The people who are complaining are people with low margin businesses, for whom
giving up 30% of a sale will put them at a loss on every sale. EBook sales,
music sales/subscriptions, and video streaming don't operate on huge margins
like Saas does, they operate on tiny margins. Apple is also prohibiting people
from raising the price of their products to account for the tax, so for anyone
whose margins are less then 30%, the app store will basically be closed in a
month or two.

In short, app store subscriptions are great for your business - good for you!
Use it and get rich. The terms are lousy for other businesses, who are going
to have to pull their apps from the app store.

------
ebiester
"Why are so many people complaining? Generally, it seems those who are
complaining are not making their own product. I can understand how reselling
something another person has made means tough margins."

Look at Mog. They are making a quality product and also providing aggregation
of others' products. Having a subscription to each musician's content would be
pointless. It's the search, the ability to make a playlist of music from all
sorts of areas that makes the product worthwhile.

------
minalecs
what is your app ?

------
anonymous246
I'm sorry, it's not clear to me why you're "ecstatic".
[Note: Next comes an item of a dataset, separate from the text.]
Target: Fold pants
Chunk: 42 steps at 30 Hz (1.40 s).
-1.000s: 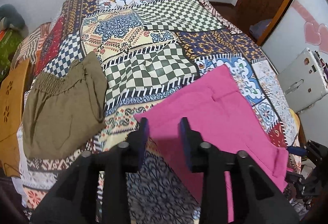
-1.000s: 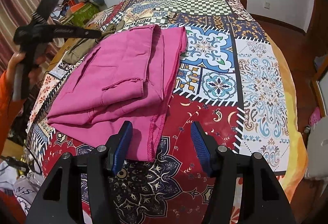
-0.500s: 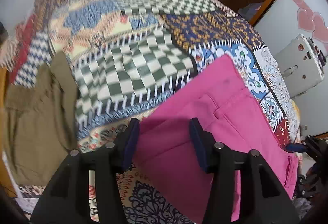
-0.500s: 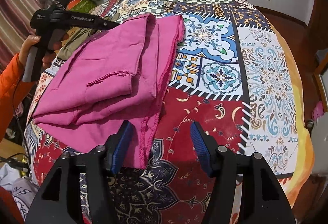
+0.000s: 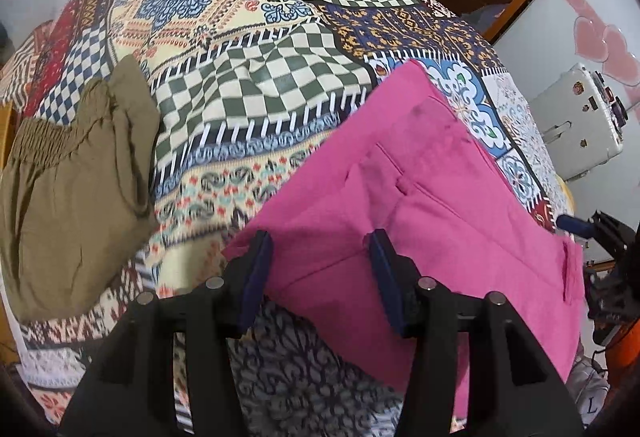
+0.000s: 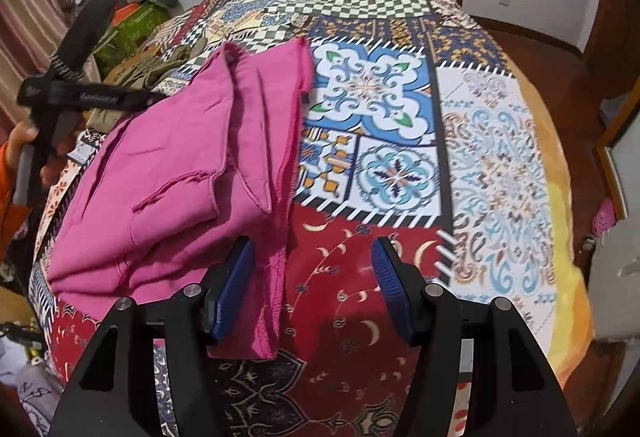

Are you thinking that your SaaS strategy won't work without the Apple tax?

Second, a lot of people have pointed out that taking 30% of _ALL_ subscription
revenue just sounds unconscionable. Computers/Internet were supposed to reduce
friction in commerce, not add a 30% tax.

It seems to me that you're OK leaving a huge amount of your fruit of your
labour on the table. I hope there aren't too many people like you. Many won't
be "ecstatic" at this offer.

And for the record, I think Amazon terms are just as bad, if not worse.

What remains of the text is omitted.